There are lots of misunderstandings about this story.
But at the heart of the story is why there are bad things in the world.
Why is there good and evil?
Why is there sin?

For me the most important thing is that the sin of Adam and Eve was not eating the fruit.
The sin happened before they ate the fruit.
It was in them long before that moment.
It was exploited by the serpent.
Their sin was wanting to be like God.
According to the story God put two trees in the garden the tree of life, and the tree of the knowledge of the good and evil.
Adam and Eve are allowed to eat all they want from the tree of life, and are told not to eat from the tree of knowledge of good and evil.
What they are tempted with is, “being like God”.
If we have both eternal life and the knowledge of good and evil then we are essentially God.

We miss understand sin in this way often.
We think that sin is about little things that we do.
But what all sin is about is this desire we have to make ourselves God.
It is to put ourselves at the top of the list.
To believe that we can do it all, we can solve every problem, we don’t need help, we don’t need anything but our own hard work and brains.
The story is about this deep truth.
The story is about our need for God.

I said this on Ash Wednesday and it bears repeating this morning that what lent is about is our need for God.
It is not about beating ourselves up because we are “bad people”.
We need to tell our stories about trying to be perfect, and how we failed that led us to rely on God.
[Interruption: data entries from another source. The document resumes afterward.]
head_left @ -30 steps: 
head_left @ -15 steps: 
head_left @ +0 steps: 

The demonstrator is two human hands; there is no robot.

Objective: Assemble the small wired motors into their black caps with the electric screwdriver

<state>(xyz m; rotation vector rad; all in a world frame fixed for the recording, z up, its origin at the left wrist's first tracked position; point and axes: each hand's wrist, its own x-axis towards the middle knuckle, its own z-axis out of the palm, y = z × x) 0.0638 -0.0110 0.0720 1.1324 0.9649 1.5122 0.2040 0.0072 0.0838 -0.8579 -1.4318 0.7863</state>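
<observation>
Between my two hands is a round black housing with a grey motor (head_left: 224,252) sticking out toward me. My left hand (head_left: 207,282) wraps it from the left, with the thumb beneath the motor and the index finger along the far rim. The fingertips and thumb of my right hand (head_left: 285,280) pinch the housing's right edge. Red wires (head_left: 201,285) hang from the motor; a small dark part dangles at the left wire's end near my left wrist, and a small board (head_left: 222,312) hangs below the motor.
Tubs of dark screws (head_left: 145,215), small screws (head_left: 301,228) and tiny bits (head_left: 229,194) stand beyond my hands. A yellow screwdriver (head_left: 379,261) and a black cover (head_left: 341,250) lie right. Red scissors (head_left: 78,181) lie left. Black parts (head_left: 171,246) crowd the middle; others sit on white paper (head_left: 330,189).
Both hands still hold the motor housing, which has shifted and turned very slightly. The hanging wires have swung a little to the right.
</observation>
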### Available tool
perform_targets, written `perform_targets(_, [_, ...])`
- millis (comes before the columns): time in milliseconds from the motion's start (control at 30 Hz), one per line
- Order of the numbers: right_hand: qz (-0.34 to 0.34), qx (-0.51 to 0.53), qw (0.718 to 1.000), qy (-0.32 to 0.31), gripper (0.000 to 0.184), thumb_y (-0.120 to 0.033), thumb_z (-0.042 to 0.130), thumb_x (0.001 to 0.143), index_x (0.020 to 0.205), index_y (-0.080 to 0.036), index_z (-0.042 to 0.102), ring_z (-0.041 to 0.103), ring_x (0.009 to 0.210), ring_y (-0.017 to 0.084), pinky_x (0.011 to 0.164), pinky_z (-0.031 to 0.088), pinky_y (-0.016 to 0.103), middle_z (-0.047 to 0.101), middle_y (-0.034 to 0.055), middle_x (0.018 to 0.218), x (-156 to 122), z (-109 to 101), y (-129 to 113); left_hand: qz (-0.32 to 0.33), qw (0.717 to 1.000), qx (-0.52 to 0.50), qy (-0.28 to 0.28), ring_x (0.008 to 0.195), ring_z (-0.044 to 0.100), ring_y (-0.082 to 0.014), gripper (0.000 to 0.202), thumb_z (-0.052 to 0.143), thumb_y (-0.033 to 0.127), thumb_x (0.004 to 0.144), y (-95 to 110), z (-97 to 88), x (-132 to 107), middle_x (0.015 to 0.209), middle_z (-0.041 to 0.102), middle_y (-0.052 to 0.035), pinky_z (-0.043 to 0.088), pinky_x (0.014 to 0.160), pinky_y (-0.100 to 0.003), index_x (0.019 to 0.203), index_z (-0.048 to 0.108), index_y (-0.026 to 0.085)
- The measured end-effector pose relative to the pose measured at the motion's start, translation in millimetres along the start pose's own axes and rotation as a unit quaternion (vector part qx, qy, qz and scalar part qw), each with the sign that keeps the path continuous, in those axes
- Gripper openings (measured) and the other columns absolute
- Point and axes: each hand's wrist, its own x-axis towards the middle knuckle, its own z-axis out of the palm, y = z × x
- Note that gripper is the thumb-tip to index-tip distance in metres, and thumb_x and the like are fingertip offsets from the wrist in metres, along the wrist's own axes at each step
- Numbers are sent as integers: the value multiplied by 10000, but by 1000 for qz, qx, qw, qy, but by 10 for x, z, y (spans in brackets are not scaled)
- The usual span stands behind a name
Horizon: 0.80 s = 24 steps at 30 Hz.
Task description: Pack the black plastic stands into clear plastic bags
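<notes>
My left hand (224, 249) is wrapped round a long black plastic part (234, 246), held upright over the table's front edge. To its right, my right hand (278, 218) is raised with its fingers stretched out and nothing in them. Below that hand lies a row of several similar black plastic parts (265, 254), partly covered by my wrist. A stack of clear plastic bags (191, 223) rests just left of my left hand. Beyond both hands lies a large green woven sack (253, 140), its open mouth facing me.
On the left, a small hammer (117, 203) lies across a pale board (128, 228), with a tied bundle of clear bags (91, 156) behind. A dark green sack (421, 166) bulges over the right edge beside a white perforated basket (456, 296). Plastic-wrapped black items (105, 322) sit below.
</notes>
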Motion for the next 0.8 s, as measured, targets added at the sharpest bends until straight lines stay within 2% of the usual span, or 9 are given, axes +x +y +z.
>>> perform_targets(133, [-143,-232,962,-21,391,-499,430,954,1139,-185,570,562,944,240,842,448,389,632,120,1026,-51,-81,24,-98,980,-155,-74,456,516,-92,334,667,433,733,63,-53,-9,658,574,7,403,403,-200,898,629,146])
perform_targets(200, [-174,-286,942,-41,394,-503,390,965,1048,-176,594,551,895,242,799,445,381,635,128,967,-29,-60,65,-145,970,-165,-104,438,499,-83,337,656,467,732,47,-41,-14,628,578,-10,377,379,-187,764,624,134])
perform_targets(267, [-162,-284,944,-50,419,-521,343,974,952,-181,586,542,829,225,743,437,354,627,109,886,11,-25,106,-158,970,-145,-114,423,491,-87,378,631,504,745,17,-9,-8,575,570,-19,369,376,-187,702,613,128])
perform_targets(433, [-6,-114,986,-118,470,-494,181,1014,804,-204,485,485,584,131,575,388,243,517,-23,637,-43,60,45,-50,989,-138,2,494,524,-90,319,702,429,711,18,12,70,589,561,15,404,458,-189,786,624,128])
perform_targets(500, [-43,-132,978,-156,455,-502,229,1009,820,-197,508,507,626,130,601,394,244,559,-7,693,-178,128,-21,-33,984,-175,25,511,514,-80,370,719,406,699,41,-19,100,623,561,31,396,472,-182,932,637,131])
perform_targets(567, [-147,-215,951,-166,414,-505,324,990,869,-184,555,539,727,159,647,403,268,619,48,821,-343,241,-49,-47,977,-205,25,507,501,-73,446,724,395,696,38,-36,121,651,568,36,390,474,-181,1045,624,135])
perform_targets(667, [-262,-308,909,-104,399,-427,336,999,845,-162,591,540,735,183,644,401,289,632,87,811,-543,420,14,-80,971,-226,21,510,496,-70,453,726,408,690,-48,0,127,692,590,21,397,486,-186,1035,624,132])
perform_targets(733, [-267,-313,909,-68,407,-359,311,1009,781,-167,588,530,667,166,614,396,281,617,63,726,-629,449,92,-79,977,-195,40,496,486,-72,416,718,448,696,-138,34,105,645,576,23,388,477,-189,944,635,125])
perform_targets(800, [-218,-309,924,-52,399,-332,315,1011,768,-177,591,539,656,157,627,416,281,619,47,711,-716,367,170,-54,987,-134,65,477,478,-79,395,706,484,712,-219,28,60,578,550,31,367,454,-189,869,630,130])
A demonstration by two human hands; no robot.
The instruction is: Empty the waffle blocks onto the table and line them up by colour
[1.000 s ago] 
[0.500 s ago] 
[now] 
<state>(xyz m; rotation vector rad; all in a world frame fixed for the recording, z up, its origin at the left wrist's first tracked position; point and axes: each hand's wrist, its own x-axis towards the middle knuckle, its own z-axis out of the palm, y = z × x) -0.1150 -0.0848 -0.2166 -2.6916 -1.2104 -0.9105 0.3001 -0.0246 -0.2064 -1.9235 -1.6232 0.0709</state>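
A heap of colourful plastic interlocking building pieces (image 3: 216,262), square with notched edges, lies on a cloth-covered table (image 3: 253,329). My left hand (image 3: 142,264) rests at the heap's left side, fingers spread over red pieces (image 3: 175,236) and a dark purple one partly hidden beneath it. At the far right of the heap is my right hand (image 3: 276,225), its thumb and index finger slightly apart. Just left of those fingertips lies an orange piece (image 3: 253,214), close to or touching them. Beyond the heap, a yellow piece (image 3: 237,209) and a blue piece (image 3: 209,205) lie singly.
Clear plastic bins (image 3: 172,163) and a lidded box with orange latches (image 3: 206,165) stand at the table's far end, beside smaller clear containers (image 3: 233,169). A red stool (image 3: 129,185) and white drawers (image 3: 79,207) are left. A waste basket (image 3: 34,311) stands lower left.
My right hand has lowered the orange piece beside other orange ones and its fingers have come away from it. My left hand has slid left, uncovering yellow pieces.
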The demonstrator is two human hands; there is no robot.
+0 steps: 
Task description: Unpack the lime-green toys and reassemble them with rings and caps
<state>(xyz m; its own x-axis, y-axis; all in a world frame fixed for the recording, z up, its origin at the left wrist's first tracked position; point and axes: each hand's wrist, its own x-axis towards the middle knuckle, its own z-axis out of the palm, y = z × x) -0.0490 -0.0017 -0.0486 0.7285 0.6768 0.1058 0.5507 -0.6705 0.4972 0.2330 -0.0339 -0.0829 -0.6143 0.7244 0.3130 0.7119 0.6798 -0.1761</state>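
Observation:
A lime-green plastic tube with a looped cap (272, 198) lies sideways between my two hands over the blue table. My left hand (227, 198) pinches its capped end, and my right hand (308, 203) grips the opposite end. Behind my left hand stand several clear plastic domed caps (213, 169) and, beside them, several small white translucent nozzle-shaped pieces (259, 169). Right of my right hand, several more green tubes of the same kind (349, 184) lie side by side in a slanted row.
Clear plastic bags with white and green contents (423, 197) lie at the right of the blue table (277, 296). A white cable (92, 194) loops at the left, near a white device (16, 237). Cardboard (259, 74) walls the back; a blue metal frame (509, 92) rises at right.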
I am wondering this morning what your story would be?
When is a time, or times, in your life when you realized that you couldn’t do it all.
Did you ever have a problem that you couldn’t solve?
Did you ever feel that everything was just “too much”?

What Adam and Eve did in the garden is in stark contrast to Jesus.
Jesus was God, but he humbled himself, he became a human and died on a cross.
Jesus is the anti-Adam and Eve because he can’t be tempted to take power, to use power, to play God, to be like God.
Jesus in a sense admits that he needs God.

This week I did some visiting of people that were sick, or dying.
Every time I do that I consider how fragile we all are.
I also know how much we hate being “helpless”.
When someone we love is dying there is really nothing we can do, there is nothing the doctors can do.
That is really hard.
When people are still in the process of fighting for life than there are things we can do.
We can encourage each other, we can send a card, we can make a call, we can love someone.
But when there is nothing to do.
It is hard.
It feels like we have failed.
But we have not failed it is merely what it means to be human.
We don’t live forever, and none of us can do it all despite what we have been led to believe.

This week I read a story by a woman who tries to do it all.
One day she was facing a deadline at work, and it became obvious that she was going to fail to meet that deadline.
In a fit of anger she stomped her foot and end up breaking it.
She describes what led to that moment, “The problem, I knew, was less in my body than it was in my head.
The culprit was that pesky little voice whose sole purpose was convincing me that there was never enough time and I would never get enough done.
It was the voice that urged me to be forever multitasking, that made me skimp on post-workout stretching, that had me constantly thinking about the next thing I had to do, rather than the thing I was doing right now.”
This is one of our problems that we are over programmed and over extended because we want to have it all.
We want to be successful at everything.
We want to be great parents.
We want to be successful at work.
And the truth is that life is not designed for us to be like this.
There are limitations.
I believe God intentionally built in those limitations.
There are only so many hours in a day.
We have only so many limbs.
We have only one body.
We can’t do it all.
That is what makes us human.
If we could be everywhere and do everything then we would be God, and we are not.

What I want to do this morning is give us permission to be human.
In lent we can take solace in the fact that we don’t know everything, we don’t have everything together, and we can’t do it all.
God did not create the world that way.
We are not created that way.
Instead we are left with something much more difficult.
We are left with faith.
We are left having to trust God, and to merely be human.

I invite us to be present in that wonderful truth.
I invite us too be perfectly content to be us, and to let God be God.

And to tell the story of how much God has done for you.
Go and tell the stories of your human fragility, and God’s presence in the midst of that fragility.